UW Students Volunteer During Spring Break

March 14, 2011
Woman with children
Dayna Olson of North Platte, Neb., plays with Jamaican school children during a University of Wyoming alternative spring break project last year.

While many students travel to warm places for fun in the sun, 60 University of Wyoming students and team leaders this week are volunteering for service projects in six different locations in the United States and abroad.

Alternative spring and winter break projects are sponsored through the Wyoming Union's Service, Leadership and Community Engagement Office (SLCE) office.

The alternative breaks program provides an opportunity for students to work on community-based service projects, both nationally and internationally. Students spend their winter or spring break addressing a variety of issues ranging from homelessness and social issues to environmental preservation, says Scott Headrick, a geography senior from Black Hawk, Colo. He coordinates the program with Jen Lang, public administration master's degree candidate from Scottsbluff, Neb.
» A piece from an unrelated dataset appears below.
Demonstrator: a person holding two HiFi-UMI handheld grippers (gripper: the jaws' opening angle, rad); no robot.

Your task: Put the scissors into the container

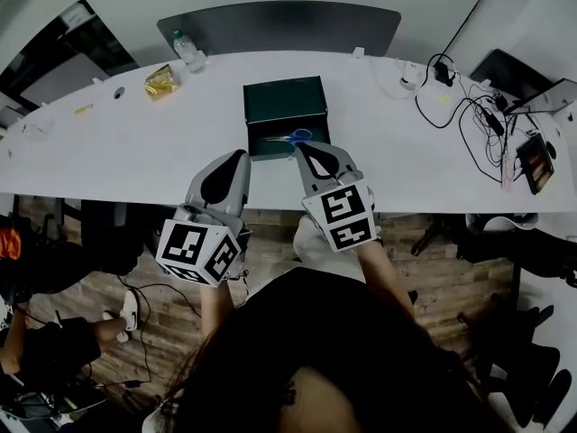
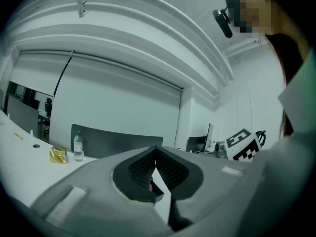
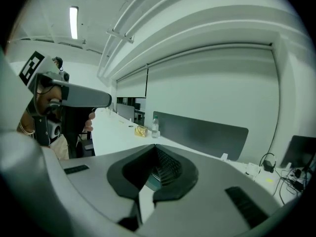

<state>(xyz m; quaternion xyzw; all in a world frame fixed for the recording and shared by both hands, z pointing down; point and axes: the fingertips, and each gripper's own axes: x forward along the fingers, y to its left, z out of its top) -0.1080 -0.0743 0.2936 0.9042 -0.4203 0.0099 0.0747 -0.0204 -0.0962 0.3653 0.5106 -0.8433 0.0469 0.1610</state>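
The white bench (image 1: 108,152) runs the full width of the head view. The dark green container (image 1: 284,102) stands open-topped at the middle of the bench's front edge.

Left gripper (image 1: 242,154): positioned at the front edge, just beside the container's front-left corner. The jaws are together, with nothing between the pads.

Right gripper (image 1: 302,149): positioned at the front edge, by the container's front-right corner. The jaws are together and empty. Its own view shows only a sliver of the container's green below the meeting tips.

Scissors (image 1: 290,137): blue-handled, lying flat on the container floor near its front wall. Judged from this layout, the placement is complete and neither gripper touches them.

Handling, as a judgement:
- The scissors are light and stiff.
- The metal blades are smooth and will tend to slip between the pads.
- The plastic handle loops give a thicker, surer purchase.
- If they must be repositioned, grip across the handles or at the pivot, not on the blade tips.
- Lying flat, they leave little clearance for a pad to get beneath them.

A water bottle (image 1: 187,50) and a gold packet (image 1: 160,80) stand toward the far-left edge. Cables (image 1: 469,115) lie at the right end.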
During UW's spring break (March 14-18), student volunteers and team leaders are in Florida at Everglades National Park, San Francisco and southern Utah. Internationally, students are volunteering in Costa Rica, Belize and the Dominican Republic.

"These trips allow students the opportunity to travel to places they might not be able to without the program. One thing students take away from these trips are lifelong friendships," Headrick says. "Our program also provides great leadership opportunities that students will use in the future. Internationally and domestically, we provide life-changing volunteer experiences and students spend the week emersed in different cultures."

He adds a key part of the program is bringing the students' new-found sense of community engagement back to campus and the Laramie community.

The volunteer work UW students will conduct at each location this week:

-- Everglades: Students will be at both Everglades and Biscayne National Park doing environmental work, removing trash from beaches and other park clean-up chores. They also will remove invasive plants from the parks.

-- Southern Utah: Students will work at Best Friends Animal Sanctuary, a large sanctuary that takes in abused animals from across the country. UW students will help care for the animals and with the upkeep of the facilities.

-- San Francisco: The focus on this trip is hunger and homelessness issues. UW students will work in various food banks, community gardens and also spend a few days building a house with Habitat for Humanity.

-- Dominican Republic: Students will work in an orphanage in a small rural town near the Haitian border. Students also will teach English classes and work on improvement projects at the orphanage.

-- Costa Rica: Students will stay with local host families for the week. They will work in local schools in a San Jose suburban area, focusing on teaching young children.

-- Belize: Students will stay with local host families. The trip is an environmental focused-project.  Students will volunteer at a local sustainable farm and also work at a butterfly house to help collect and preserve butterflies.

UW's Alternative Breaks program started in March 2006, when a group of 50 students traveled to Waveland, Miss., to help with Hurricane Katrina relief work.